* **Work instruction**: Reproduce, word for word, the lines in the material below starting with the one that has "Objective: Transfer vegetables" and going on through the one that has "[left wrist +". Leave out all pictures.

==========

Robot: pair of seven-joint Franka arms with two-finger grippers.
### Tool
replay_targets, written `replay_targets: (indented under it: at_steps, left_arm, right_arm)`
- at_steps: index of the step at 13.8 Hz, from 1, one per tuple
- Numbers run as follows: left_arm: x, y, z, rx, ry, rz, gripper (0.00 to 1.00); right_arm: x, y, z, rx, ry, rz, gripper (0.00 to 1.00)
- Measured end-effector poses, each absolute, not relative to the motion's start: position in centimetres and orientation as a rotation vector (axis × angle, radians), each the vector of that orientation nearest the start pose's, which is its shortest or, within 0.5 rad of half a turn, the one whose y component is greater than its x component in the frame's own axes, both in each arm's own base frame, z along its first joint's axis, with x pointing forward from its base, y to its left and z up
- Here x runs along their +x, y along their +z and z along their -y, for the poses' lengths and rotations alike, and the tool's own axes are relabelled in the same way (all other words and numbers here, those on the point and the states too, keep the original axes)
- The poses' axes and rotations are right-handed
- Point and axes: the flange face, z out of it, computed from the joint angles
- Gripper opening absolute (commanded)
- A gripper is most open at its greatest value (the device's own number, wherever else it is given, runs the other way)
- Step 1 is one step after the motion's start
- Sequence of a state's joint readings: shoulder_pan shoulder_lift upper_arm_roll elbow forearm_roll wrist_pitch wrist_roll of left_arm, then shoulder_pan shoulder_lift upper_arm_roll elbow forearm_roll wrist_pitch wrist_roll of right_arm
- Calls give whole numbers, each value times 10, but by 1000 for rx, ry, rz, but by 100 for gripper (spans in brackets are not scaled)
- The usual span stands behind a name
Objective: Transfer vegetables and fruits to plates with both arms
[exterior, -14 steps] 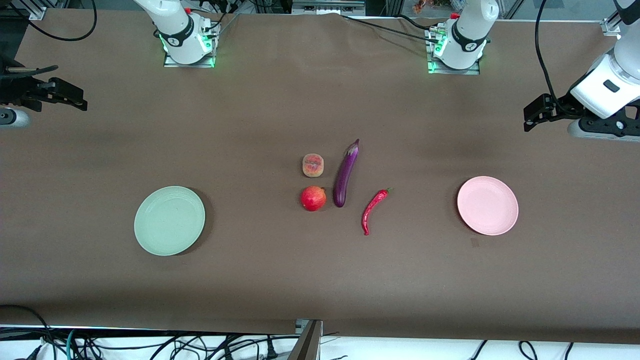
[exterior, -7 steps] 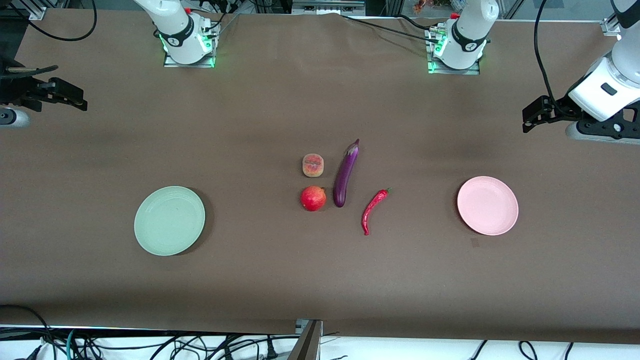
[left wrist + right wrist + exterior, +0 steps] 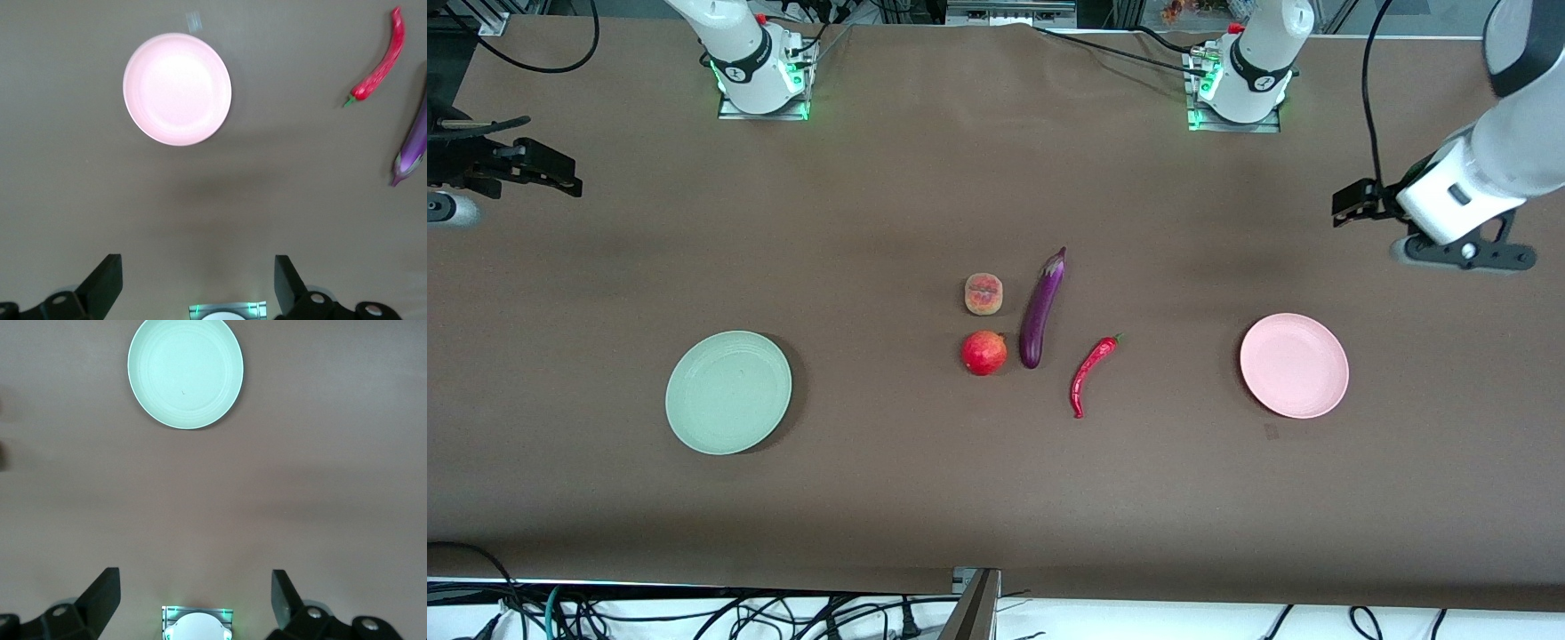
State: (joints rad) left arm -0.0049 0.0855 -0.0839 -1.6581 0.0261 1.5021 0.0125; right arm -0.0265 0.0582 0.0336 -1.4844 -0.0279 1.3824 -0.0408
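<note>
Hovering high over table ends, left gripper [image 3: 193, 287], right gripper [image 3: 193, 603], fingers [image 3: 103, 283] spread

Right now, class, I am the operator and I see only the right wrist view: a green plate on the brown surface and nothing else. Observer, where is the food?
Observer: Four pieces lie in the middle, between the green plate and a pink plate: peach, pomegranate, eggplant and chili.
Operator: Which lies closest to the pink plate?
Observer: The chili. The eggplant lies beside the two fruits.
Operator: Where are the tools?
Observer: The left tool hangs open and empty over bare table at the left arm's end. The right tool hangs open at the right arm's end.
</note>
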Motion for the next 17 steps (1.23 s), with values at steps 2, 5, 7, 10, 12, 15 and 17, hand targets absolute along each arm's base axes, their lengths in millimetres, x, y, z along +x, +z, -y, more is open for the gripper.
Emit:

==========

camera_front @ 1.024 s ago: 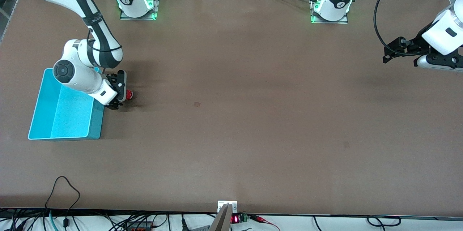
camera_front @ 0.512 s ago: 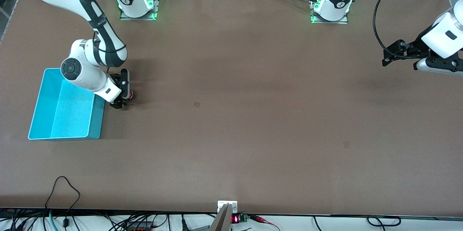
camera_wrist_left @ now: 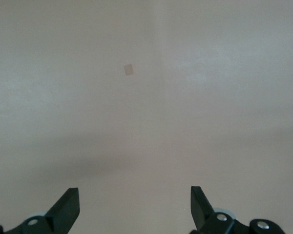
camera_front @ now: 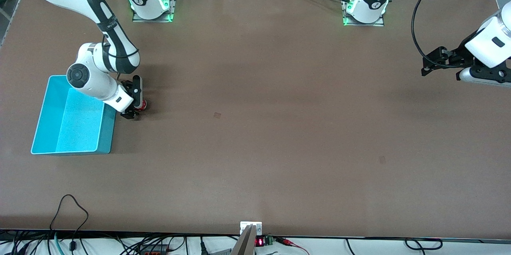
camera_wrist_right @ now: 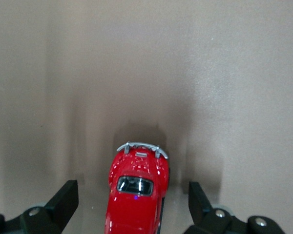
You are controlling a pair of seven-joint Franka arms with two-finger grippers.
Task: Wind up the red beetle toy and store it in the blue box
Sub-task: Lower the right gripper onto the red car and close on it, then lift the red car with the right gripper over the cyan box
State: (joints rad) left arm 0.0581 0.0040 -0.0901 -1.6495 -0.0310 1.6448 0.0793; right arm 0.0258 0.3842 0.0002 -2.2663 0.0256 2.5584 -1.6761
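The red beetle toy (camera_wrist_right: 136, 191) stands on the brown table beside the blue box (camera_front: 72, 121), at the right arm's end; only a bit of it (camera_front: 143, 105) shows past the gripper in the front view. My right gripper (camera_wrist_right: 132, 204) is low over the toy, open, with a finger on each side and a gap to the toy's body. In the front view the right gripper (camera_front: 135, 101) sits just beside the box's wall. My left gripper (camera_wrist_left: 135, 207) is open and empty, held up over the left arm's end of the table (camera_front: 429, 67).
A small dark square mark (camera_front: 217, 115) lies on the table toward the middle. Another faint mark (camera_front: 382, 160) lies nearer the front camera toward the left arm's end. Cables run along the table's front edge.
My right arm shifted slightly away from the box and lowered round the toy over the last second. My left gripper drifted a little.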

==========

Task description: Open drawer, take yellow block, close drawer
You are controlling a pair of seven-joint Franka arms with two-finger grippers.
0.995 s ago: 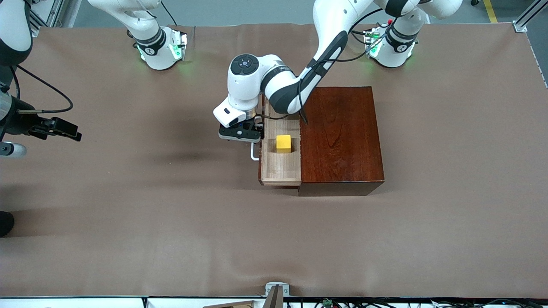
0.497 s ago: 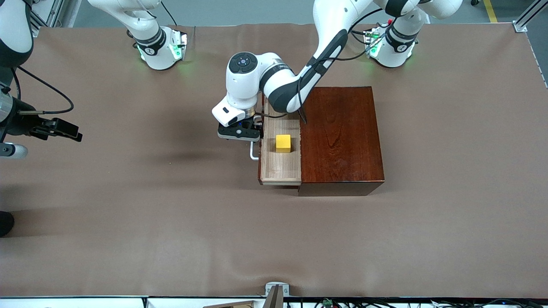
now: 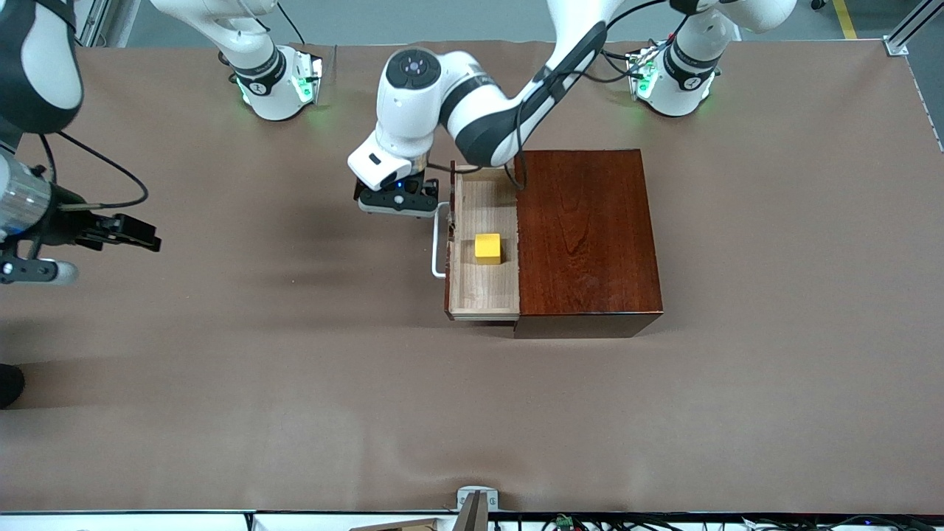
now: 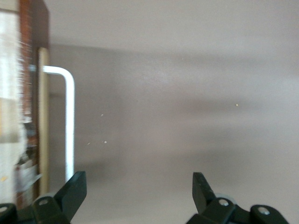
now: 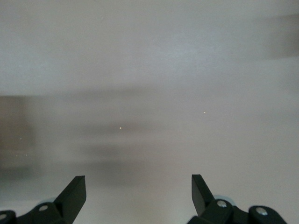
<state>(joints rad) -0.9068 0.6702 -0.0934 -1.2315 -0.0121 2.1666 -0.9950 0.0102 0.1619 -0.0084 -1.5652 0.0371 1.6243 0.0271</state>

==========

* **Result for this exercise**:
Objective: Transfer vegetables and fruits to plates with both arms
[exterior, -14 steps] 
[exterior, -7 steps] 
[left wrist + right wrist + exterior, +0 steps] 

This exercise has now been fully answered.